Opinion
NO. 2009-CA-001761-MR
02-22-2013
BRIEF FOR APPELLANT: Rita Bledsoe, Pro se Fredonia, Kentucky BRIEF FOR APPELLEE: Jack Conway Attorney General of Kentucky Perry T. Ryan Assistant Attorney General Frankfort, Kentucky
NOT TO BE PUBLISHED
APPEAL FROM JEFFERSON CIRCUIT COURT
HONORABLE IRV MAZE, JUDGE
ACTION NO. 03-CR-002511
OPINION
AFFIRMING
BEFORE: ACREE, CHIEF JUDGE; DIXON AND VANMETER, JUDGES. ACREE, CHIEF JUDGE: The issue to be decided is whether the Jefferson Circuit Court erred by denying Appellant Rita Bledsoe's Kentucky Rules of Criminal Procedure (RCr) 11.42 motion to vacate, set aside, or correct the judgment against her due to ineffective assistance of counsel. Finding no error, we affirm.
On a date after Bledsoe had reached the age of eighteen, she committed an assault under extreme emotional disturbance for which she was convicted and sentenced to five years' imprisonment. She was subsequently granted probation.

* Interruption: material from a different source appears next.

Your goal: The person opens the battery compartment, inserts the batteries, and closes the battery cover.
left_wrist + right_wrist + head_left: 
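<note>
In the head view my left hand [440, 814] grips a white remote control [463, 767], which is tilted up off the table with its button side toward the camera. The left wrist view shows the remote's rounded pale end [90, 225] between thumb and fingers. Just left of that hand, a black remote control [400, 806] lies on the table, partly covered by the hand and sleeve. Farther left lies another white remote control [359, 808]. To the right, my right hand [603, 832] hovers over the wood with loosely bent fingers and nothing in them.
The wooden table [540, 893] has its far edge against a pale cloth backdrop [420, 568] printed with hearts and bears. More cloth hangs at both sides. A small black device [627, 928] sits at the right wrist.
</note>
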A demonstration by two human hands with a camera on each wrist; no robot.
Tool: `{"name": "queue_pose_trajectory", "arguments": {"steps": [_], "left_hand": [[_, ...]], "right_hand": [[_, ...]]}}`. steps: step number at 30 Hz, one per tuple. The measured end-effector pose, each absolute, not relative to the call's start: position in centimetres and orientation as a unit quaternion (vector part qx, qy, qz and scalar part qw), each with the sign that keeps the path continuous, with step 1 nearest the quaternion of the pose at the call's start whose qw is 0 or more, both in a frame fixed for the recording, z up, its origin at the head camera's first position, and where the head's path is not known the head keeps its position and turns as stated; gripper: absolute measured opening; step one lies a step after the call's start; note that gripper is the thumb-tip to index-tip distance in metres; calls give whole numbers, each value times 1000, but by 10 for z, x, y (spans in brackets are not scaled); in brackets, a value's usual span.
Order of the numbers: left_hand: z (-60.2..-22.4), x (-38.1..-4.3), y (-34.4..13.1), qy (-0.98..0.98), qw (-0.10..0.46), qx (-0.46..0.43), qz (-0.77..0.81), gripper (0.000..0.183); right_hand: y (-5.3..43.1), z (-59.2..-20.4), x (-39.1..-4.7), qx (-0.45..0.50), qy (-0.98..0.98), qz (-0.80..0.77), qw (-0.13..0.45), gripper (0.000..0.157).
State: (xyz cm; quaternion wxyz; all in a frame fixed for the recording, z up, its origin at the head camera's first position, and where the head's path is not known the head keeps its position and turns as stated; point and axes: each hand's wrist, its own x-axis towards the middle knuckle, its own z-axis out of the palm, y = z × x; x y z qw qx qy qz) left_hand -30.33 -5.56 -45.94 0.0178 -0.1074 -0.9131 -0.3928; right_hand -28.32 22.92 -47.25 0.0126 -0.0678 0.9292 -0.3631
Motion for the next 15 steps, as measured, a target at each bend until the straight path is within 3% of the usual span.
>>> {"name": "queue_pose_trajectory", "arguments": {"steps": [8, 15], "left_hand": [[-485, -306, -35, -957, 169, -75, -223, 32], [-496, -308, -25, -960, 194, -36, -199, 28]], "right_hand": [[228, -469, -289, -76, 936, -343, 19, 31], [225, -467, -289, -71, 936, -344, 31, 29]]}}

Four years later, on September 25, 2003, the Jefferson County Grand Jury indicted Bledsoe on one count of first-degree arson and being a second-degree persistent felony offender (PFO II). The indictment alleged that on August 6, 2003, Bledsoe intentionally set fire to an occupied apartment building. The basis of the PFO II charge was Bledsoe's prior felony assault conviction.
Bledsoe proceeded to trial. On July 26, 2004, a jury found Bledsoe guilty of first-degree arson. The next day, rather than proceeding with the sentencing phase of the trial, the parties informed the circuit court that they had reached a sentencing agreement. Bledsoe agreed to plead guilty to being a PFO II and, in exchange, the Commonwealth agreed to recommend a twenty-year sentence, the minimum sentence for first-degree arson. The circuit court postponed accepting Bledsoe's PFO II plea and sentencing to allow for Bledsoe to undergo a competency evaluation.
In the interim, Bledsoe and the Commonwealth reached a second agreement: the Commonwealth agreed to amend the first-degree arson charge to second-degree arson. In exchange, Bledsoe agreed to plead guilty to second-degree arson and being a PFO II, accept a twenty-year imprisonment sentence, enhanced to forty years by virtue of her PFO II status, and not to seek probation. On December 17, 2004, the Commonwealth tendered an "Offer on a Plea of Guilty" reflecting the parties' agreement. Bledsoe accepted the Commonwealth's offer and, on April 27, 2005, pleaded guilty to the amended charge of second-degree arson and being a PFO II. By order dated June 8, 2005, the circuit court accepted Bledsoe's guilty plea, adjudged Bledsoe guilty, and, consistent with the Commonwealth's offer, sentenced Bledsoe to forty years for the PFO II-enhanced second-degree arson conviction.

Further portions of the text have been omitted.